Mais uma boa notícia? Hoje há inúmeros bons cursos de formação de profissionais para o futebol. Não vou citá-los aqui sob risco de esquecer alguém, mas é possível sim entender a dinâmica do futebol a partir desses curtos, e com isso buscar colocação no mercado. Claro, sempre há a possibilidade de algum curso de formação no exterior, e na Europa há mais foco em futebol, e nos EUA são cursos mais voltados ao ambiente esportivo de maneira geral.
É só fora de campo que temos oportunidades no futebol? Não, claro que não. Os clubes possuem inúmeras funções que demandam formação. Ainda que no Brasil tenhamos poucos profissionais, a função de analista de desempenho e scouting está em franco crescimento. A função de Diretor Esportivo é pouco clara no Brasil, pois nas associações ainda existem muitos abnegados exercendo de forma completamente amadora funções que deveriam ter especialização.
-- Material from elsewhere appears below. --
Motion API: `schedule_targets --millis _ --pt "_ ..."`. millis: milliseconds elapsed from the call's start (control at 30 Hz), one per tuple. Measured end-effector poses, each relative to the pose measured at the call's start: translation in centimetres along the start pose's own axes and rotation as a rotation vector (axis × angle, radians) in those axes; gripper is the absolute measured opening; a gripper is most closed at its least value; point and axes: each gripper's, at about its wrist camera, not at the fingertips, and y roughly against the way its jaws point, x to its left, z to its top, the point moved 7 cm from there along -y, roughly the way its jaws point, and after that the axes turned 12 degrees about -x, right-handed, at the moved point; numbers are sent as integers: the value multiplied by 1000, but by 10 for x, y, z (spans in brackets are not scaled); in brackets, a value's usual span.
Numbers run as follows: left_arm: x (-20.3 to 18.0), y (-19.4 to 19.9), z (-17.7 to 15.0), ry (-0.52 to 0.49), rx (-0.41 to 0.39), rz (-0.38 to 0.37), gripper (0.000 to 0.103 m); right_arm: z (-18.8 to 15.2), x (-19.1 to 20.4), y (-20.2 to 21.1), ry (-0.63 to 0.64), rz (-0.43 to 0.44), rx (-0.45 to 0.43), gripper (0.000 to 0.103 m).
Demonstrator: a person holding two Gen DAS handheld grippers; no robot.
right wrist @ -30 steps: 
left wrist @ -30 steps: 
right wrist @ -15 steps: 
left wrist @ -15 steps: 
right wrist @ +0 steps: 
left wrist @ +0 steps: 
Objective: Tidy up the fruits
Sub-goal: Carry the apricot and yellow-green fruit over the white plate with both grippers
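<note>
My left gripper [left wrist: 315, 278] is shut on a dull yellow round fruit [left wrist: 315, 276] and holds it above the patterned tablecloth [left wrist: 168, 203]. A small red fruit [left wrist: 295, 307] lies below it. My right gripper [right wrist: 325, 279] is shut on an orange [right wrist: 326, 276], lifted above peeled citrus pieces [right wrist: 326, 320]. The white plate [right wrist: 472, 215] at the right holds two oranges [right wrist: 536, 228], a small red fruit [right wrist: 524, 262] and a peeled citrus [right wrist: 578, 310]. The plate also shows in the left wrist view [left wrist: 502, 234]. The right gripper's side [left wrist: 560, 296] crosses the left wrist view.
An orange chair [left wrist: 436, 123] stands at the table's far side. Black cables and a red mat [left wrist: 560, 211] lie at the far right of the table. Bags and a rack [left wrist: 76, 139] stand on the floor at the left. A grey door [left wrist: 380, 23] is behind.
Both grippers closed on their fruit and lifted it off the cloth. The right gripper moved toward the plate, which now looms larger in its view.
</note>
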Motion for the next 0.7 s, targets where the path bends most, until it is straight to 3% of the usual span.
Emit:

Quanto custam cursos para treinadores de futebol?
Falando em especialização, temos recorrentemente discutido uma certa invasão de treinadores estrangeiros no futebol brasileiro. Por conta disso, farei uma comparação no processo de formação de um treinador no Brasil e um na Itália, apenas para termos o registro. São cursos ministrados pelas federações nacionais. Na Itália é a FIGC e no Brasil é a CBF Academy. Vamos aos cálculos:
Custo total na Itália: € 11.880
Fases | Atuação | Tempo de Curso | Custo |
Treinador de Formação Nível C | Treinadores para equipes de base até Sub17. | 124 horas, em 10 semanas, mais 20 horas de treinos práticos. Inclui aulas de arbitragem e necessidade de arbitrar partidas da categoria. | € 720 |
Treinador de Formação Nível D (Nível C + Nível D representam a formação UEFA B) | Treinar equipes até Sub21 masculinas e femininas profissionais até Série C. | 120 horas de curso e idade mínima de 23 anos. | € 660 |
UEFA A | Treinar todas as categorias de base, todas as categorias profissionais femininas e até a Série C profissional masculina | Realizado na sede da FIGC (Coverciano), tem 192 horas de aulas e é preciso ter mais de 30 anos e feito os cursos anteriores. Demanda experiência prévia como atleta ou ter executado função de treinador nos últimos anos. | € 2.500 |
EUFA PRO | Treinar clubes profissionais masculinos das Séries A e B. | 292 horas de formação, entre Julho e Outro na sede da FIGC em Coverciano, ter a licença UEFA A e mais de 32 anos. | € 8.000 |
Custo total no Brasil: R$ 40.446
Fases | Atuação | Tempo de Curso | Custo |
Licença C | Treinadores de escolinhas de formação. | 150 horas em 6 meses. Necessita estágio em Educação Física ou experiência prévia como atleta/treinador. | R$ 5.270 |
Licença B | Treinadores de categorias de base de clubes profissionais | 210 horas em 6 meses. | R$ 7.250 |
Licença A | Série C ou inferior | 270 horas em 6 meses. | R$ 9.926 |
Licença PRO | Séries A e B | 370 horas em 12 meses. | R$ 18.000 |
Tenha paciência e seja insistente
Entrar na indústria do futebol não é fácil. Este artigo não quer desencorajar ninguém, e sim mostrar que o espaço está em desenvolvimento, e tem grande potencial de crescimento. Mas não estamos falando de processos recorrentes de seleção, programas de trainee que garantem uma boa renda e formação para quem consegue ser aprovado.
Recomendo paciência, insistência e espero que em alguns anos tenhamos no ambiente do futebol um grupo realmente grande de profissionais qualificados, que possam juntar-se às ilhas de excelência que encontramos aqui e ali no futebol nosso de cada dia.